▸ WHAT THE EXERCISE ASKS
An identical copy of every entry below is the required output.

▸ DATA TO PROCESS
=======

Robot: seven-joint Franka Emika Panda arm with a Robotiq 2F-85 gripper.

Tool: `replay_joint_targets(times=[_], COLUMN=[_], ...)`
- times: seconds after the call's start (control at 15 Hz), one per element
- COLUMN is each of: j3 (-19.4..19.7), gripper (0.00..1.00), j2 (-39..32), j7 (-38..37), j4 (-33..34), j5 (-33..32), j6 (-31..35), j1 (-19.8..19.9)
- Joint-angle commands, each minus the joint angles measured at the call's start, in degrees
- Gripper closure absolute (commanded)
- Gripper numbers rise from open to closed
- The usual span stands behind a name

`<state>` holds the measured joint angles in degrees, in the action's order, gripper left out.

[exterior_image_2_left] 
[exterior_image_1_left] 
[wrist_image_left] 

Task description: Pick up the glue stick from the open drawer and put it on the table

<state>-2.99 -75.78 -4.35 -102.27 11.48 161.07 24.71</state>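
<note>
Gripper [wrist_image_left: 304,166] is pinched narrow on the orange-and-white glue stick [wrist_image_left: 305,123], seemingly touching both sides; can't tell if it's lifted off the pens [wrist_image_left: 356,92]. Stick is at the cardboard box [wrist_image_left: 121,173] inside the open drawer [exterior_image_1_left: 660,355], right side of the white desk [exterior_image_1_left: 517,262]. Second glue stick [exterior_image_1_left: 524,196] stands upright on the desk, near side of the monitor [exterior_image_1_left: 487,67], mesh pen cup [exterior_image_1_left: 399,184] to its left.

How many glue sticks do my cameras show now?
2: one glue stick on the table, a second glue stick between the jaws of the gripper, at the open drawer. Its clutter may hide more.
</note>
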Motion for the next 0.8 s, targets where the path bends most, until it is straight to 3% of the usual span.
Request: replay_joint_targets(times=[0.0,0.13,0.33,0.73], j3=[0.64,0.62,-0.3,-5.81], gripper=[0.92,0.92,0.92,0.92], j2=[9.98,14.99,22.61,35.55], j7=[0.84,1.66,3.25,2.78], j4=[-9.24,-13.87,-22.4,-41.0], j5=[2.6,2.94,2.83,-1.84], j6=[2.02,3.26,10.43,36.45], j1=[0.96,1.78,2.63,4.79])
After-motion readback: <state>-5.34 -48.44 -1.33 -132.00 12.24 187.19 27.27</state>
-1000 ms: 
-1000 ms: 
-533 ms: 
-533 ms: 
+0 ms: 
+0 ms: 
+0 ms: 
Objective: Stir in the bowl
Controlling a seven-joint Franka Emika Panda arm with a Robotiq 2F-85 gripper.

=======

▸ PROBLEM SOLUTION
Robot: seven-joint Franka Emika Panda arm with a Robotiq 2F-85 gripper.

Tool: `replay_joint_targets(times=[_], COLUMN=[_], ...)`
- times: seconds after the call's start (control at 15 Hz), one per element
- COLUMN is each of: j3 (-19.4..19.7), gripper (0.00..1.00), j2 (-39..32), j7 (-38..37), j4 (-33..34), j5 (-33..32), j6 (-31..35), j1 (-19.8..19.9)
- Joint-angle commands, each minus the joint angles measured at the call's start, in degrees
- Gripper closure absolute (commanded)
- Gripper numbers rise from open to closed
- The usual span stands behind a name

`<state>` holds the measured joint angles in degrees, in the action's order, gripper left out.

[exterior_image_2_left] 
[exterior_image_1_left] 
[wrist_image_left] 

Task description: Pick up the glue stick from the open drawer and put it on the table

<state>-2.99 -75.78 -4.35 -102.27 11.48 161.07 24.71</state>
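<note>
Gripper [wrist_image_left: 304,166] is pinched narrow on the orange-and-white glue stick [wrist_image_left: 305,123], seemingly touching both sides; can't tell if it's lifted off the pens [wrist_image_left: 356,92]. Stick is at the cardboard box [wrist_image_left: 121,173] inside the open drawer [exterior_image_1_left: 660,355], right side of the white desk [exterior_image_1_left: 517,262]. Second glue stick [exterior_image_1_left: 524,196] stands upright on the desk, near side of the monitor [exterior_image_1_left: 487,67], mesh pen cup [exterior_image_1_left: 399,184] to its left.

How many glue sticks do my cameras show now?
2: one glue stick on the table, a second glue stick between the jaws of the gripper, at the open drawer. Its clutter may hide more.
</note>
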Motion for the next 0.8 s, targets where the path bends most, until it is straight to 3% of the usual span.
Request: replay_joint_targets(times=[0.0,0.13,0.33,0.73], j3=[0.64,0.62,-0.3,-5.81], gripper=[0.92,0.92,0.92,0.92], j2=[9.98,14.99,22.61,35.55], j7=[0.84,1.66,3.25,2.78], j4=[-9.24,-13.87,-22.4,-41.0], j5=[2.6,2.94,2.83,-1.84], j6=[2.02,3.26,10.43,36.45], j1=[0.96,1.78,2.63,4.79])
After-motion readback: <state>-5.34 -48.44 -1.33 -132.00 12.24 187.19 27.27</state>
-1000 ms: 
-1000 ms: 
-533 ms: 
-533 ms: 
+0 ms: 
+0 ms: 
+0 ms: 
Objective: Stir in the bowl
Controlling a seven-joint Franka Emika Panda arm with a Robotiq 2F-85 gripper.

The full answer has now been given.